Norm Rapmund is an American comic book inker.

==Career==
===Image Comics and Marvel===
Rapmund's career began with Image Comics' Brigade #1 in 1992. He worked on the series concurrently with Image titles Bloodstrike and Team Youngblood until 1994, when he moved from Brigade to Supreme. Rapmund worked on several series under the Image banner (including the Extreme Studios and Maximum Press imprints), and in 1997 inked several issues of Alan Moore's Supreme: The New Adventures as well as issue #3 of Alan Moore's Judgment Day limited series. Work on a pair of 1997 Image/Marvel Comics crossover titles, Spider-Man/Badrock and Silver Surfer/Weapon Zero, led to more jobs with Marvel on Avengers, Iron Man, and Fantastic Four.

===DC Comics===
Rapmund began working primarily on DC Comics titles, starting in April 1998 with Teen Titans (vol. 2) #19; at the time the series was being written and pencilled by Dan Jurgens, who had written Spider-Man/Badrock. After the Titans series was canceled in September 1998 (issue #24), Rapmund inked various DC titles, including Superman, Superboy, Young Justice, and Action Comics. He worked on Aquaman vol. 5 from issue #50-75 (Dec. 1998 - Jan. 2001)

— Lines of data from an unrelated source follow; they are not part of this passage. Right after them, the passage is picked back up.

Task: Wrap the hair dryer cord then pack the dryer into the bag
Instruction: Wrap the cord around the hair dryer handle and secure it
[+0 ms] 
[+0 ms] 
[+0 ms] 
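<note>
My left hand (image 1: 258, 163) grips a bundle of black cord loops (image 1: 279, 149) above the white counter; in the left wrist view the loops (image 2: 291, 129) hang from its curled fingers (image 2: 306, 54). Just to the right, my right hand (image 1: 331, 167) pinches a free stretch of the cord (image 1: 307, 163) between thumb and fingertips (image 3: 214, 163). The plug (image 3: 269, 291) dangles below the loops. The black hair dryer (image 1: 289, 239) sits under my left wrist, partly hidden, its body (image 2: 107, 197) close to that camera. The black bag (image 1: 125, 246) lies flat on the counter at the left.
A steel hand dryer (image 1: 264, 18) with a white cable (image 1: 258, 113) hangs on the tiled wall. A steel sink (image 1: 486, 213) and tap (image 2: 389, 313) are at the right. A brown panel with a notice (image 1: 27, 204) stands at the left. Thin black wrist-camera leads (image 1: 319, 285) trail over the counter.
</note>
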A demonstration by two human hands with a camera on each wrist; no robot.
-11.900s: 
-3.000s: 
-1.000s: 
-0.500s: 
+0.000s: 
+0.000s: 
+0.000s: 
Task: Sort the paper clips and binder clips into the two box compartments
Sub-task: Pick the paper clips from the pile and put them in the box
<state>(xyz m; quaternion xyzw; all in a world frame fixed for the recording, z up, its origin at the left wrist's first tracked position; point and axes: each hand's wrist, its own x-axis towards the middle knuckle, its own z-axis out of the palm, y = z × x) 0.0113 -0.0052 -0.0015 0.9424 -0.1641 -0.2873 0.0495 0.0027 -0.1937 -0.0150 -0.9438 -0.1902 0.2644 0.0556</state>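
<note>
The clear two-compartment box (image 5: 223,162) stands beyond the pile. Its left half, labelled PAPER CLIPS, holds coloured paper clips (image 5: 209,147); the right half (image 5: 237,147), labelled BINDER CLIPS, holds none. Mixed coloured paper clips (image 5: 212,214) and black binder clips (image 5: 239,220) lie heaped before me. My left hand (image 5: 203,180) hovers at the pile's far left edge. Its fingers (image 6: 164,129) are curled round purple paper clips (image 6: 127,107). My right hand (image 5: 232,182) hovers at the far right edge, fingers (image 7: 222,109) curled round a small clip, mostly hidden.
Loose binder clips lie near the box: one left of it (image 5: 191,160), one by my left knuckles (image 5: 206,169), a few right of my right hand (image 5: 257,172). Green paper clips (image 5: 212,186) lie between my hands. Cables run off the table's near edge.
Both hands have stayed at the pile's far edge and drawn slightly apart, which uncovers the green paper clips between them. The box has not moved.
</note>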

Starting in September 2000, Rapmund also inked issues of Marvel's Wolverine vol. 2 and X-Men, staying with these series after Aquaman ended in 2001. His work on Wolverine ended with the issue #179 cover (September 2002), and Rapmund continued inking various Marvel and DC titles, as well as Image Comics' Masters of the Universe, a series which coincided with the 2002-2003 revival of the 1980s He-Man franchise. Transitioning primarily to Marvel's Black Panther and Fantastic Four in late 2003, Rapmund worked heavily on X-Treme X-Men in early 2004 as well as returning to the Teen Titans, whose latest series was being written by Geoff Johns. This was followed by a stint with Marvel's Rogue from 2004 to 2005 and various other Marvel and DC titles, culminating with DC's Supergirl and Infinite Crisis from 2005 to 2006. Among his next titles were the DC limited series 52 and Countdown to Final Crisis in 2007, with Rapmund then on contract with DC Comics.

DC began a new Booster Gold series in October 2007, with art by Jurgens (who had created the character in 1986), Rapmund and (initial) co-writers Geoff Johns and Jeff Katz. He and Jurgens briefly left the title to work on Time Masters: Vanishing Point. At the conclusion of that series, it was announced that he would return to Booster Gold, along with Dan Jurgens, in May 2011 with Issue #44. Rapmund also worked on various other DC titles concurrently and has worked on several Flash comic books.

==Awards==
Rapmund won the Inkwell Awards Favorite Inker Award in 2014. In 2016, Rapmund was nominated for the Inkwell Awards Most Adaptable award. In 2021, he won the Inkwell Awards Most Adaptable Inker. In 2022, he was awarded the Inkwell Awards Most Adaptable Inker again.